§ **Source data**:
+++

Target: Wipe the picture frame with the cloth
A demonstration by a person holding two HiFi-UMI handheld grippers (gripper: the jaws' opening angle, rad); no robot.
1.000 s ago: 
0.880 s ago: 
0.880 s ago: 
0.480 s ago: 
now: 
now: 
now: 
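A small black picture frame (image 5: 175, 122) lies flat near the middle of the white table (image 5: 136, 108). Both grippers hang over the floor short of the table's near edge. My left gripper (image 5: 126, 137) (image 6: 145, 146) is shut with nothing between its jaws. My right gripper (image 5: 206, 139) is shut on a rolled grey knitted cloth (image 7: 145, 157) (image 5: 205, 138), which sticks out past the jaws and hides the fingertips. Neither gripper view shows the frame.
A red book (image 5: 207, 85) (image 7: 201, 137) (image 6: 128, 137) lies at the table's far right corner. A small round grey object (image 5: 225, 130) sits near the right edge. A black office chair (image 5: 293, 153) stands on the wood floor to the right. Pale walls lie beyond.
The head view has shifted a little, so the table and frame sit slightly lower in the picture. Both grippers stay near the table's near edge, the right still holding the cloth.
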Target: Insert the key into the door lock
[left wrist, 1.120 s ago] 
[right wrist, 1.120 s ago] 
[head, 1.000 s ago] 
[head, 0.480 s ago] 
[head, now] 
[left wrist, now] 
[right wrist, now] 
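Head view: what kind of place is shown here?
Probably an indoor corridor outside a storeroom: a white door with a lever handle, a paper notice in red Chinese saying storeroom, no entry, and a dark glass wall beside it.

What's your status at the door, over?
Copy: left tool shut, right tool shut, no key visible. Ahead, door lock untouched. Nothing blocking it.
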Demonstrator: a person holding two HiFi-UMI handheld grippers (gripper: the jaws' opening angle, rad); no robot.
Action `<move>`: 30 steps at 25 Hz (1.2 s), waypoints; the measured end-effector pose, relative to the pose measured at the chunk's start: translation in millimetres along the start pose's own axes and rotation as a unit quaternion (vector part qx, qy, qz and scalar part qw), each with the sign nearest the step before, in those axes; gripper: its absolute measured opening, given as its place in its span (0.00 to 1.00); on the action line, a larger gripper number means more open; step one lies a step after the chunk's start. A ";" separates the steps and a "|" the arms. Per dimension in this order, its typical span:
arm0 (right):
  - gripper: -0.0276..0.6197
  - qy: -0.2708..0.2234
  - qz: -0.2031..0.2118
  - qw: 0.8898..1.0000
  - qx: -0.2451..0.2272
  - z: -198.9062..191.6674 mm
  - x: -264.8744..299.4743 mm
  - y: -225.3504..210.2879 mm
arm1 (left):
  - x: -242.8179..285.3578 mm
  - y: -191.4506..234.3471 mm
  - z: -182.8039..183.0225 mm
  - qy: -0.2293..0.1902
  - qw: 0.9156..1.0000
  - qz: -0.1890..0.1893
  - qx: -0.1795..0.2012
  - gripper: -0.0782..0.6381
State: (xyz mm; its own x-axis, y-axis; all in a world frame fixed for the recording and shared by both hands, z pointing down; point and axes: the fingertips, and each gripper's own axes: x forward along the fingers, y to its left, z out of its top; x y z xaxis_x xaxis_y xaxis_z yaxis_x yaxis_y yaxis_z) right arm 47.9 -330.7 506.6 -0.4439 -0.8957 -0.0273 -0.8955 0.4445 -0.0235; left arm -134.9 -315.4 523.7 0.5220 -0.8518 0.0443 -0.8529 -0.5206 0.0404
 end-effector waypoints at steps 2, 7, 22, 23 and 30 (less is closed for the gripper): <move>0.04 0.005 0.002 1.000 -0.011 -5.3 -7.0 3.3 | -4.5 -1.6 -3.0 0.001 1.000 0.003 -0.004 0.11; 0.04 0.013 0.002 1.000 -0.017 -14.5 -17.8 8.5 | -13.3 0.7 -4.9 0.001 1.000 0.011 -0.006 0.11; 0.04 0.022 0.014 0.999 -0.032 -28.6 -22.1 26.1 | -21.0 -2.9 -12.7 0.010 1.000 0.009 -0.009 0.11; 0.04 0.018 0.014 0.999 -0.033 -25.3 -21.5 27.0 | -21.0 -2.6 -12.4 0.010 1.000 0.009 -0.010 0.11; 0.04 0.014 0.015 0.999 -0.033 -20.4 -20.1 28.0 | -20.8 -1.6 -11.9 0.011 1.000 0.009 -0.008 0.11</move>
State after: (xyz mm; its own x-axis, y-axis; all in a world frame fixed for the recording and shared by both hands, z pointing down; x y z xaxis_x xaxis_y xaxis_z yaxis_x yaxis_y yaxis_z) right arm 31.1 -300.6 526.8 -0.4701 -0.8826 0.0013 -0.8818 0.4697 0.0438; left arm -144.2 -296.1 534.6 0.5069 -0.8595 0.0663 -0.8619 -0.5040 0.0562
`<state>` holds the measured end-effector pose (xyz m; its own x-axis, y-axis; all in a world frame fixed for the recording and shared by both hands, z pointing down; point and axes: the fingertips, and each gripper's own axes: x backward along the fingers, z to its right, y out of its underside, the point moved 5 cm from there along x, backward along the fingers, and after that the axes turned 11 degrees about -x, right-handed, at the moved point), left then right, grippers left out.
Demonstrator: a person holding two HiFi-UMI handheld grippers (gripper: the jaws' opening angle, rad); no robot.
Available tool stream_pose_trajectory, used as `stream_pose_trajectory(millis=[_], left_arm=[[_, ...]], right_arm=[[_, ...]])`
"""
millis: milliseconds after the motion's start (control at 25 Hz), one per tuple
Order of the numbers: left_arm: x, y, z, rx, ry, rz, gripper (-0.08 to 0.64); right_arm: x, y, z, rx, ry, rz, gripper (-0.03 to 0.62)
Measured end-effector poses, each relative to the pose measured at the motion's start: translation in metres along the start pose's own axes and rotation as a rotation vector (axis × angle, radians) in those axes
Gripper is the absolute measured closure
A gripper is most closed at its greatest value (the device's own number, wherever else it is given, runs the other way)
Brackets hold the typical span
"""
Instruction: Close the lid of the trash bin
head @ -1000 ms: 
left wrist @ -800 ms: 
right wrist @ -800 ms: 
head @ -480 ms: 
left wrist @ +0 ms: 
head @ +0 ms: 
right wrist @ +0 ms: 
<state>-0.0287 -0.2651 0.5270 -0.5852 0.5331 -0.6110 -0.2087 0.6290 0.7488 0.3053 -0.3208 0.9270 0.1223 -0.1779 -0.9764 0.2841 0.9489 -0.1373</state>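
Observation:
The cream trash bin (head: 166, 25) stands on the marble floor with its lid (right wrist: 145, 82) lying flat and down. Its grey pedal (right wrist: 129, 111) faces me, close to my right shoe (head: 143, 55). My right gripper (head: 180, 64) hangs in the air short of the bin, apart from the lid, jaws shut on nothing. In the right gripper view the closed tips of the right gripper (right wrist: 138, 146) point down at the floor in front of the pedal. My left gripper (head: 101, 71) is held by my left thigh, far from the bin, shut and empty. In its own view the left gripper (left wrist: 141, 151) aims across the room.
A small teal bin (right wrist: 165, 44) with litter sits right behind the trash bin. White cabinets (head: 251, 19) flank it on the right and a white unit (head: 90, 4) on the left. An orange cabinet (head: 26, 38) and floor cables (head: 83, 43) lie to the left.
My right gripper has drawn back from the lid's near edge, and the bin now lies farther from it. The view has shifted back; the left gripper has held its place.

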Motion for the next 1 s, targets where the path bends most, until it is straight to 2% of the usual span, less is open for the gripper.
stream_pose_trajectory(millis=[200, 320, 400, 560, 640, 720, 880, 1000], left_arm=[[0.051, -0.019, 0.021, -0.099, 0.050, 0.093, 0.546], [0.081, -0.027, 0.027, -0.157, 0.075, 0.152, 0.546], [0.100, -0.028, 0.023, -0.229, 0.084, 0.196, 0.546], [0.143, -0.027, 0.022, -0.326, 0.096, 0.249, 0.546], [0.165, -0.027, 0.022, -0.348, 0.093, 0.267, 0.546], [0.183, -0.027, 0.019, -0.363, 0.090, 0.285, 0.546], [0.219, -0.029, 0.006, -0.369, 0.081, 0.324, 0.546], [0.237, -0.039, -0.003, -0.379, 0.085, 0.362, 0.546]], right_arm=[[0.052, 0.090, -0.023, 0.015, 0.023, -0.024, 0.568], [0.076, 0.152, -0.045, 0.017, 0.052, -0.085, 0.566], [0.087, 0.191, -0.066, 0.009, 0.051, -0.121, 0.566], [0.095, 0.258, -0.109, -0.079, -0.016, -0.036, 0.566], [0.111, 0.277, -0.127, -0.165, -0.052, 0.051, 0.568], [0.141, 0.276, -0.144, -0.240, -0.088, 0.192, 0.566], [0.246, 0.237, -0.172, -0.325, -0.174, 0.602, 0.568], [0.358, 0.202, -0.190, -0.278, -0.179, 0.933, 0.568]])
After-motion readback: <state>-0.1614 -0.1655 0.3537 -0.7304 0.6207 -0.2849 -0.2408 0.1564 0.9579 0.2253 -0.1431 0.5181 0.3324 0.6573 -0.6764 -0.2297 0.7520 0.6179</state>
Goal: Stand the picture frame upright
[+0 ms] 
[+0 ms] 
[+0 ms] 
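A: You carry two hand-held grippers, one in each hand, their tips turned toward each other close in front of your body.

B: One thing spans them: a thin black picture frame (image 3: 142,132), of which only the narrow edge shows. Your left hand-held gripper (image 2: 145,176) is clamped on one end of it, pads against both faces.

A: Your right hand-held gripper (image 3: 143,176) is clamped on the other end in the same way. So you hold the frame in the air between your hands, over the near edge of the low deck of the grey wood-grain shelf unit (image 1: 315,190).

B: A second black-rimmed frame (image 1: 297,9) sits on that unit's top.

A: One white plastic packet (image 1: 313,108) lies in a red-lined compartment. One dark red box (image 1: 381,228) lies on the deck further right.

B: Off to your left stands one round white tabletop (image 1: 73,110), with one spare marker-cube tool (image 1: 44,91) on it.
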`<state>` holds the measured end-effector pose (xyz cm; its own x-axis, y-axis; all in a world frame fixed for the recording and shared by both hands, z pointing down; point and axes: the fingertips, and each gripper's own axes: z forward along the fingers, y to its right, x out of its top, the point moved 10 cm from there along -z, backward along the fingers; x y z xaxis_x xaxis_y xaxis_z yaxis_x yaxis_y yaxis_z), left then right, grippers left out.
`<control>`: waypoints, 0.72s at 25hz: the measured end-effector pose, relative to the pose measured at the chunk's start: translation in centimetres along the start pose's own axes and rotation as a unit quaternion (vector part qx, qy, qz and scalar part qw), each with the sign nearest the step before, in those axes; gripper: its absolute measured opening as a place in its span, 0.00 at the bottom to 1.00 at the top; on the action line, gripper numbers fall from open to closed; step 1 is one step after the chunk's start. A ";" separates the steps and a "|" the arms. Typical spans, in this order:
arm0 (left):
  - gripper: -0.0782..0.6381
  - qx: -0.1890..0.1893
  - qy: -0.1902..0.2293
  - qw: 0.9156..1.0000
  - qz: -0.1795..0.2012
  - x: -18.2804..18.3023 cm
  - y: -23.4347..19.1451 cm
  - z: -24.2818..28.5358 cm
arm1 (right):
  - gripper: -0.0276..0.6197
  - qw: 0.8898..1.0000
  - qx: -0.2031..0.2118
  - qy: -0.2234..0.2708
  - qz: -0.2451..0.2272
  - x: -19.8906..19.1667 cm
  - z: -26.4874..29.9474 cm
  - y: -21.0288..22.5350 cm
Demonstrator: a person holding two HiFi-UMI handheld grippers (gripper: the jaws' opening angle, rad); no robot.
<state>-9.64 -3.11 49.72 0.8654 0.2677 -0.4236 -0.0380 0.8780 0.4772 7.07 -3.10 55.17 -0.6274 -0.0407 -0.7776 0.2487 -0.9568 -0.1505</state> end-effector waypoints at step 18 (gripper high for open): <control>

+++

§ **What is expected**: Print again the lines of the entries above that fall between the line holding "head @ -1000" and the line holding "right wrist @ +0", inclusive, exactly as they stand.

§ **Written answer**:
head @ -1000 ms: 
left wrist @ -800 ms: 
right wrist @ -800 ms: 
head @ -480 ms: 
left wrist @ +0 ms: 
head @ +0 ms: 
right wrist @ +0 ms: 

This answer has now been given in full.